> [WORK ITEM]: Lines outside the range are not wanted. Give again exactly the lines between the line holding "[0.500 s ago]" and the line holding "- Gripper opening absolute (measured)", inclusive, from the listing below.

─── EXTRACTED INFORMATION ───

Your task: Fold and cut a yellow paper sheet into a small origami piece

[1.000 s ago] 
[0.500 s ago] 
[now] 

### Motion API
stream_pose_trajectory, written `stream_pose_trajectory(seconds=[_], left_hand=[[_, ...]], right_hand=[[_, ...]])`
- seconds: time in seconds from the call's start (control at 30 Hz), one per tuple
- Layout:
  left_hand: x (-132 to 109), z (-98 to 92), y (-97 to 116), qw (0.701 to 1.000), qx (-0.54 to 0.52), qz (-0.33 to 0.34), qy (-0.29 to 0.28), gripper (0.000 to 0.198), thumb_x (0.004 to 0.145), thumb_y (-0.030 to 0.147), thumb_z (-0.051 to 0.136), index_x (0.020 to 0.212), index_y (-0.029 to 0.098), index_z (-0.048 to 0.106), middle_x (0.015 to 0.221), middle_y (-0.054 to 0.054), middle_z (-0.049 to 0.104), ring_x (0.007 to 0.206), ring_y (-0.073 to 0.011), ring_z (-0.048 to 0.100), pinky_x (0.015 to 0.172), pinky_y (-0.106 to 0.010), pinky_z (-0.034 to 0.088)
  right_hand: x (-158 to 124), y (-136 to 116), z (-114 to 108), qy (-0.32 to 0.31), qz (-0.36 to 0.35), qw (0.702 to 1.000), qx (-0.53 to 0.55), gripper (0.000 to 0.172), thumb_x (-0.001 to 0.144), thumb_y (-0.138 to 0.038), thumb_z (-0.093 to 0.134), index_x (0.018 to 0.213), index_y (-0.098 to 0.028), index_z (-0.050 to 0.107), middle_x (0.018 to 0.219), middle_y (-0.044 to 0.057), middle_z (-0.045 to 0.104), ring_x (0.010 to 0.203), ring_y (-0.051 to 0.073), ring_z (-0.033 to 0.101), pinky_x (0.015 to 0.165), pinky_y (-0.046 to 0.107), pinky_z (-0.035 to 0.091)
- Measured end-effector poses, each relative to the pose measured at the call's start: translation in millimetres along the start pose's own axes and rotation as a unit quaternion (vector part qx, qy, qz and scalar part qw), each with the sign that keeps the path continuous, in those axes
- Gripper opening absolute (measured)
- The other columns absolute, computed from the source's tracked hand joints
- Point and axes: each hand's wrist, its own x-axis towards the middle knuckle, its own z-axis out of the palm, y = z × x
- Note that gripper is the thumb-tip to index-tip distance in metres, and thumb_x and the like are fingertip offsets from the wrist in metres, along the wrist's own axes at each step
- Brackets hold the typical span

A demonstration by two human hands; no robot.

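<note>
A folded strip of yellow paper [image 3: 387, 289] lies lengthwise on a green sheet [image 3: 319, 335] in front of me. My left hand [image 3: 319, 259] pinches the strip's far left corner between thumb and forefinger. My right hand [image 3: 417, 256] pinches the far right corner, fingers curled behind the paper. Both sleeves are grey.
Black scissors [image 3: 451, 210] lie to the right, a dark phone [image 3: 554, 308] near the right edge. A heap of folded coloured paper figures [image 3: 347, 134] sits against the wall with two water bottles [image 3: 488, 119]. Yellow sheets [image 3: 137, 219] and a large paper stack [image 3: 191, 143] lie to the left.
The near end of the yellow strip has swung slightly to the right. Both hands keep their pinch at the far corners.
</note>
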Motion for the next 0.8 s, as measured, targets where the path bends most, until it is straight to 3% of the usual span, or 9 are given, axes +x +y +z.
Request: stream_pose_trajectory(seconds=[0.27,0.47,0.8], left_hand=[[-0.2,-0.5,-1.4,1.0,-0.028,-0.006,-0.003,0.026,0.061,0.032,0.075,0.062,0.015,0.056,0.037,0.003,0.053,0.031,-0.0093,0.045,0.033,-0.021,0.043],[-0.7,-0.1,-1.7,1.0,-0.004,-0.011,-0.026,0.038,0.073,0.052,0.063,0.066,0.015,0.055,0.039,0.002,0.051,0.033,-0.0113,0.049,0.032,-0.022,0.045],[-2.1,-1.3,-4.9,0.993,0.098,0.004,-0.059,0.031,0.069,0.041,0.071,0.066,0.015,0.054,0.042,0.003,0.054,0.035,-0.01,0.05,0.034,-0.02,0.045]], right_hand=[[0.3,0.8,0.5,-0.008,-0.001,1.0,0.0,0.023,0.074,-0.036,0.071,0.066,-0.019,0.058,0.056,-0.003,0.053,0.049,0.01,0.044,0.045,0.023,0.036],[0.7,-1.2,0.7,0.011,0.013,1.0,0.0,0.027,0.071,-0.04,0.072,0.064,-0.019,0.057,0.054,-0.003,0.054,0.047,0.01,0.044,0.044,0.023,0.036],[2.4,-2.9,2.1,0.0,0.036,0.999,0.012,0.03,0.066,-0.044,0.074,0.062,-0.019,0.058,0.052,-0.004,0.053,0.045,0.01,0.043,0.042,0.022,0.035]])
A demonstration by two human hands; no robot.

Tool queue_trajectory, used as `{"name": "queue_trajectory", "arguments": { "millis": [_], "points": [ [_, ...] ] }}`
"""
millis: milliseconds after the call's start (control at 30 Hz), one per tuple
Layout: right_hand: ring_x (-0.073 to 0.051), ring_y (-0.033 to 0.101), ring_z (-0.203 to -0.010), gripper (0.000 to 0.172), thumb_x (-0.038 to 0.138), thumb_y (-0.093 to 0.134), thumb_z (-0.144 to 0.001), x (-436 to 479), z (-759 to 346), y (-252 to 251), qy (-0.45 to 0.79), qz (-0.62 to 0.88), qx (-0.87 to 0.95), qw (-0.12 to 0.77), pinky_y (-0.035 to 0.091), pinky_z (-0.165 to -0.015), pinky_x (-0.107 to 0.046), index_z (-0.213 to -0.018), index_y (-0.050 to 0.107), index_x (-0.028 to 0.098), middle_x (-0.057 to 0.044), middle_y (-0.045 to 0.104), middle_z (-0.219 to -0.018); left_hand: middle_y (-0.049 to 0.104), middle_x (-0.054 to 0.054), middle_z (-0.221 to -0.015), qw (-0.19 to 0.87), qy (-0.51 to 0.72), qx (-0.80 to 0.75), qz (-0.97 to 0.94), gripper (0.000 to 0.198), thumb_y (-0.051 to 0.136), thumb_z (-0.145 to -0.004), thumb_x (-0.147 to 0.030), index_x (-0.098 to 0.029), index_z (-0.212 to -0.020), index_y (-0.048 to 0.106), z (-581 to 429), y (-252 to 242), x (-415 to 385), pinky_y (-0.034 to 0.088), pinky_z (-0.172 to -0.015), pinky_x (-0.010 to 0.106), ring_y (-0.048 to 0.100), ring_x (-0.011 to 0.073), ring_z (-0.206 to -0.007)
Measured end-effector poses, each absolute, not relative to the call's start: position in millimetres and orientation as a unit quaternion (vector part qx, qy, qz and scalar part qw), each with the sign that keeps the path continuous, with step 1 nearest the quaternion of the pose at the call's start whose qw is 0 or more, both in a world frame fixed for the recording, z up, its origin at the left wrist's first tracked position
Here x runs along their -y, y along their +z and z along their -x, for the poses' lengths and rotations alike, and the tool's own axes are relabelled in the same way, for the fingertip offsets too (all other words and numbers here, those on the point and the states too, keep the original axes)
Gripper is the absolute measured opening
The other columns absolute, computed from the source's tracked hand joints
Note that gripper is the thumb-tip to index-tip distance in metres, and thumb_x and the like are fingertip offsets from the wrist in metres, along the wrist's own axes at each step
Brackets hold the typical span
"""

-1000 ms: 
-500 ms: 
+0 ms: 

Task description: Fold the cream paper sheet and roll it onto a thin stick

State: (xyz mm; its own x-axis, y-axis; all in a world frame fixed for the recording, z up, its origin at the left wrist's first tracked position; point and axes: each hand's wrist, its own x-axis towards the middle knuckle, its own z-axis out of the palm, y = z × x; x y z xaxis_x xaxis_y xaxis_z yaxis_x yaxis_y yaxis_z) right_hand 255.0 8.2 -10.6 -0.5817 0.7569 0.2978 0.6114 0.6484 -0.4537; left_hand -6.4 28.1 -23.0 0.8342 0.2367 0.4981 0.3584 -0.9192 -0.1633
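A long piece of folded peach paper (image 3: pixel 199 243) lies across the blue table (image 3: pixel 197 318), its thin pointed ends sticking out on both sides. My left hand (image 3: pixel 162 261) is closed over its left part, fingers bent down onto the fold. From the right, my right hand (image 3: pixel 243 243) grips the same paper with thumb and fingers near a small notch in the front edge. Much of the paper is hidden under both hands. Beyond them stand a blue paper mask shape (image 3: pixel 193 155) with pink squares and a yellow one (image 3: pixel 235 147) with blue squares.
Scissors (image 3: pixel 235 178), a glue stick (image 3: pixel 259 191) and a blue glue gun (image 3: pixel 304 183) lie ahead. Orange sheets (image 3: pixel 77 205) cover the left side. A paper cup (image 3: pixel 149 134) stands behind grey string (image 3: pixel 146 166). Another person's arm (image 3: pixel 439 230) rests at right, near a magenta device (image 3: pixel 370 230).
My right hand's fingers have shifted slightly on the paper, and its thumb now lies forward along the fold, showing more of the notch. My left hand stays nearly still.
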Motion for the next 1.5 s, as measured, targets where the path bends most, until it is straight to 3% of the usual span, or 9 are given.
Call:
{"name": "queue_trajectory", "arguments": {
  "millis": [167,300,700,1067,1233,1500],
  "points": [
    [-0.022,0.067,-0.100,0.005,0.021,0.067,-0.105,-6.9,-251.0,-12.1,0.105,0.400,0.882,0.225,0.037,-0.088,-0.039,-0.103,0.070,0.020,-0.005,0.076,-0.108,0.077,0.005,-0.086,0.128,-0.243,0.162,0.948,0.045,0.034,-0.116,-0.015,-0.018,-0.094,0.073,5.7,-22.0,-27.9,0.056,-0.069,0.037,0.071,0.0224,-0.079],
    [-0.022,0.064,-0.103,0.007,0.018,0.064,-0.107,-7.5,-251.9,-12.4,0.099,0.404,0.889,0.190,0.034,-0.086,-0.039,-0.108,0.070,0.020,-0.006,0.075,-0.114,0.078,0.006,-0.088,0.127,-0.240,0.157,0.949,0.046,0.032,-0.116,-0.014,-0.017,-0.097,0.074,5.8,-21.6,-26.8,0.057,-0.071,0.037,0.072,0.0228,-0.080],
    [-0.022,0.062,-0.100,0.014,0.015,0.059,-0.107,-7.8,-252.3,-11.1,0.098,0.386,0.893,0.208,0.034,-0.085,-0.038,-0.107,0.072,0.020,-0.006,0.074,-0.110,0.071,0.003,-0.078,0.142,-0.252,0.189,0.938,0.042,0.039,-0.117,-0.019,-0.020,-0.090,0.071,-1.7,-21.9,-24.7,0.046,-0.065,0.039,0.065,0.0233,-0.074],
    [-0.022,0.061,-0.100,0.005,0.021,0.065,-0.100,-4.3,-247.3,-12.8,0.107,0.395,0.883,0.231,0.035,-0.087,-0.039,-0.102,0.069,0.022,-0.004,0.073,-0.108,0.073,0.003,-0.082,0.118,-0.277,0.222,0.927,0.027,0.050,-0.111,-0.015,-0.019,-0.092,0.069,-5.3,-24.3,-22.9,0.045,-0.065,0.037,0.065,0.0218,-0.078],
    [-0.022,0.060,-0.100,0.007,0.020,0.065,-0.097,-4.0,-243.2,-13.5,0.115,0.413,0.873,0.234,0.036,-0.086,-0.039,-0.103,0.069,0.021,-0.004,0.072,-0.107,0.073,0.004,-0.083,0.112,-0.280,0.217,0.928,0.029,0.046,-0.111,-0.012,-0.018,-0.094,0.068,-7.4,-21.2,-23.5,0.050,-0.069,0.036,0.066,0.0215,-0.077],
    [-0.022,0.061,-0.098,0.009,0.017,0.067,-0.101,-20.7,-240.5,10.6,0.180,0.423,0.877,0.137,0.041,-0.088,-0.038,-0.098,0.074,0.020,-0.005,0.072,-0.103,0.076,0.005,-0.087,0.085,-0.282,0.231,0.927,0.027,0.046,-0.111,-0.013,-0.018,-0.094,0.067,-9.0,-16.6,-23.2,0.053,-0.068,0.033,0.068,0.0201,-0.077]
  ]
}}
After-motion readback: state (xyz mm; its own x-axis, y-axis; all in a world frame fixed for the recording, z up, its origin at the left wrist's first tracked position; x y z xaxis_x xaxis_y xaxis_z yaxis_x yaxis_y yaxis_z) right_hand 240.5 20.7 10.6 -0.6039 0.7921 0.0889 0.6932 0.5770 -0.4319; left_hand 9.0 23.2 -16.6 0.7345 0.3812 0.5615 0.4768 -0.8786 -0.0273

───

> [PROBLEM SOLUTION]:
[0.500 s ago] 
[now] 

### Motion API
stream_pose_trajectory, written `stream_pose_trajectory(seconds=[_], left_hand=[[_, ...]], right_hand=[[_, ...]])`
- seconds: time in seconds from the call's start (control at 30 Hz), one per tuple
- Layout:
  left_hand: x (-132 to 109), z (-98 to 92), y (-97 to 116), qw (0.701 to 1.000), qx (-0.54 to 0.52), qz (-0.33 to 0.34), qy (-0.29 to 0.28), gripper (0.000 to 0.198), thumb_x (0.004 to 0.145), thumb_y (-0.030 to 0.147), thumb_z (-0.051 to 0.136), index_x (0.020 to 0.212), index_y (-0.029 to 0.098), index_z (-0.048 to 0.106), middle_x (0.015 to 0.221), middle_y (-0.054 to 0.054), middle_z (-0.049 to 0.104), ring_x (0.007 to 0.206), ring_y (-0.073 to 0.011), ring_z (-0.048 to 0.100), pinky_x (0.015 to 0.172), pinky_y (-0.106 to 0.010), pinky_z (-0.034 to 0.088)
  right_hand: x (-158 to 124), y (-136 to 116), z (-114 to 108), qy (-0.32 to 0.31), qz (-0.36 to 0.35), qw (0.702 to 1.000), qx (-0.53 to 0.55), gripper (0.000 to 0.172), thumb_x (-0.001 to 0.144), thumb_y (-0.138 to 0.038), thumb_z (-0.093 to 0.134), index_x (0.018 to 0.213), index_y (-0.098 to 0.028), index_z (-0.050 to 0.107), middle_x (0.018 to 0.219), middle_y (-0.044 to 0.057), middle_z (-0.045 to 0.104), ring_x (0.010 to 0.203), ring_y (-0.051 to 0.073), ring_z (-0.033 to 0.101), pinky_x (0.015 to 0.165), pinky_y (-0.046 to 0.107), pinky_z (-0.035 to 0.091)
- Measured end-effector poses, each relative to the pose measured at the call's start: translation in millimetres along the start pose's own axes and rotation as a unit quaternion (vector part qx, qy, qz and scalar part qw), each with the sign that keeps the path continuous, in those axes
- Gripper opening absolute (measured)

The work on the exercise is done.